她摇摇头笑道:「不打紧的,我常常出来,不会有事的。」
「可是……」
「朱大娘您忙的话就先回去吧!不用顾虑我了。」她勇敢的说。
「但是……」
「真的。」她重重点头,笑得更灿烂,「我待会儿想去锦玉衡逛逛,听说那儿有不错的玉石,我想挑几样回宫送人。」
朱大娘这才放心快步离去。
等到她离开后,奏琴脸上灿烂的笑瞬间溃散,她虚弱地倚着马儿,小手紧紧揪住胸口。
好象一松开手,胸口就有什幺会瞬间跌碎一般。
她好怕好怕这种几乎喘不过气来的感觉,好怕胸口的冰冷渐渐蔓延到四肢百骸,可是她只能眼睁睁地让这一切发生,完全无法阻止。

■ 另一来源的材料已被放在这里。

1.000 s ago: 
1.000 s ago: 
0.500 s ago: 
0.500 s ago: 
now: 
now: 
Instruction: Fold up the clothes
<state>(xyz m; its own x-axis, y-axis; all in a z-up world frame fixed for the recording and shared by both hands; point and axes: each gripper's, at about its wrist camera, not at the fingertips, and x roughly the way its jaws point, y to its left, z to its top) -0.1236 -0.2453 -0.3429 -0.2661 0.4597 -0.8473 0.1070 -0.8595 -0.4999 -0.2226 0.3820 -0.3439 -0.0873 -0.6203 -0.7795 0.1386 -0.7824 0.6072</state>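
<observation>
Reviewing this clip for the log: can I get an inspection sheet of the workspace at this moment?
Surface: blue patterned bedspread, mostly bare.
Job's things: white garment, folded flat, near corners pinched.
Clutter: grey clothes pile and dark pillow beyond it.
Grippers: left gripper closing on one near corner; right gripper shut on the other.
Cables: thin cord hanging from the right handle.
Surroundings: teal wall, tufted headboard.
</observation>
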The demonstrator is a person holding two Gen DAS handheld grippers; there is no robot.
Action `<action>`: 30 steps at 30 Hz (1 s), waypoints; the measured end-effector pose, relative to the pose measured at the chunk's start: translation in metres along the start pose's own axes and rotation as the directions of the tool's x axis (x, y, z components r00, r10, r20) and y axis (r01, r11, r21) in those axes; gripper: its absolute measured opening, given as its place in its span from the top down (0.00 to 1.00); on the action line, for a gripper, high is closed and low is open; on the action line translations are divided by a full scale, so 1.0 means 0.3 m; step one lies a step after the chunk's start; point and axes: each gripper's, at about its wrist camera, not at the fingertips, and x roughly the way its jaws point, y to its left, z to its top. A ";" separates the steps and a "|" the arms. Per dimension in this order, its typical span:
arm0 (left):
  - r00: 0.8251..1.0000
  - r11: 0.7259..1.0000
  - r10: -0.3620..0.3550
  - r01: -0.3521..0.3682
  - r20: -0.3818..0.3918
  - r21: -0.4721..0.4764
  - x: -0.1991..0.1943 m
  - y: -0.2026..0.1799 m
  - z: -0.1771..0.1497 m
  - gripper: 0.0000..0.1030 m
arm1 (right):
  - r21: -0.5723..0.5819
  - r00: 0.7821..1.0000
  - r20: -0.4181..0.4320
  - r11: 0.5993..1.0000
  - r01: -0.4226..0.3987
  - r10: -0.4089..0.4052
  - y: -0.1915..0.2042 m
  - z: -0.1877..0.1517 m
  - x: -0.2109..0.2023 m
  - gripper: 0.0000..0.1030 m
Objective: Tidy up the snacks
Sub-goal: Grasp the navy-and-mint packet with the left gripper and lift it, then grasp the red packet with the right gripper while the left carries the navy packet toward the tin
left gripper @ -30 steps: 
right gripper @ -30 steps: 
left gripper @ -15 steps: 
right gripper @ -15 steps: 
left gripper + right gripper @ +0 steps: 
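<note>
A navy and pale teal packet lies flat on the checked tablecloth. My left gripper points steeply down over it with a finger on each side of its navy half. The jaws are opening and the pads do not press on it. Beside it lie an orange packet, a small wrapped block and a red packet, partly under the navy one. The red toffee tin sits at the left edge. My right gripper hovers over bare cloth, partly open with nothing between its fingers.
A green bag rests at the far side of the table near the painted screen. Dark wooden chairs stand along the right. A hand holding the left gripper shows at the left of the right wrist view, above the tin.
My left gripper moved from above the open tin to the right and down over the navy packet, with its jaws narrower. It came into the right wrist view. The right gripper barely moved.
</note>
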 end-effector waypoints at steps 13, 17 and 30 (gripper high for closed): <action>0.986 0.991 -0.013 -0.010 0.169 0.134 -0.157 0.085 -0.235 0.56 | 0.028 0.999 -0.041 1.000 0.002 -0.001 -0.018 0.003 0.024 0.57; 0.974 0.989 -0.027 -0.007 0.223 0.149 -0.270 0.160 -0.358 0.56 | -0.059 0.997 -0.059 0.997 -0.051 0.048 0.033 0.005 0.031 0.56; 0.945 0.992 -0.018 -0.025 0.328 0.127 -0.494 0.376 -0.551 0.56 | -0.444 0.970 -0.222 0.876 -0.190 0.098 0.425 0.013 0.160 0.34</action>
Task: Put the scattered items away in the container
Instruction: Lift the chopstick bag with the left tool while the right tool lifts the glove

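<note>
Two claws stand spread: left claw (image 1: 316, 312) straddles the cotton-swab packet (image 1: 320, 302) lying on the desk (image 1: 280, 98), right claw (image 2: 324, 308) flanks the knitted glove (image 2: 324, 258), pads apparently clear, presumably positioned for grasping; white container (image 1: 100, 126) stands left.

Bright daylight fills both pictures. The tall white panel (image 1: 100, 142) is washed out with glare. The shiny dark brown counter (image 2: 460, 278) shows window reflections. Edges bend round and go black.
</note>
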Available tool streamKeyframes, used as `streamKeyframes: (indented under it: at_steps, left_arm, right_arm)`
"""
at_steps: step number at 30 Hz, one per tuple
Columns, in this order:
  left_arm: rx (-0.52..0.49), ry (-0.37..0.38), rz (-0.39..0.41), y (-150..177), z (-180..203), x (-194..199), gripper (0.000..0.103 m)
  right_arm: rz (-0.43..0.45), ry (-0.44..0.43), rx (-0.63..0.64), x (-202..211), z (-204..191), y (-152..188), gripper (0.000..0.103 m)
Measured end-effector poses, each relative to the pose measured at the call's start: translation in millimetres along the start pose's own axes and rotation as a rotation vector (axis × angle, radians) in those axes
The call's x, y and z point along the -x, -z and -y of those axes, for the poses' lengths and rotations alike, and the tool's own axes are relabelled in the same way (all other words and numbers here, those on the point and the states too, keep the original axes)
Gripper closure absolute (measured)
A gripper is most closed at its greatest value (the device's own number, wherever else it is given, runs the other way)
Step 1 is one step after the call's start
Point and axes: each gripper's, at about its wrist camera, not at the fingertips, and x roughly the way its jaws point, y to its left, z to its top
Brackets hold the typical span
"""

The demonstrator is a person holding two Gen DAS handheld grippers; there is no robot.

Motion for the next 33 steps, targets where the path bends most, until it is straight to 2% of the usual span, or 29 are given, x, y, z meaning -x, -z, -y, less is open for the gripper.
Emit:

「我要镇定。」她的手脚冰冷,拉住了马缰,努力想要爬到马车上,却怎幺也没有,,办法上得去。
他不过是失约罢了,凡事总有意外,这并不能代表什幺呀!
只是为什幺她的心头空空洞洞的好难受?奏琴坐在静悄悄的琴悦宫里,服侍的宫女们看她失魂落魄的模样,又担心又紧张,可就是没人敢趋前问她究竟发生了什幺事,生怕一问,原本眼眶泛红的她会瞬间泪水溃堤。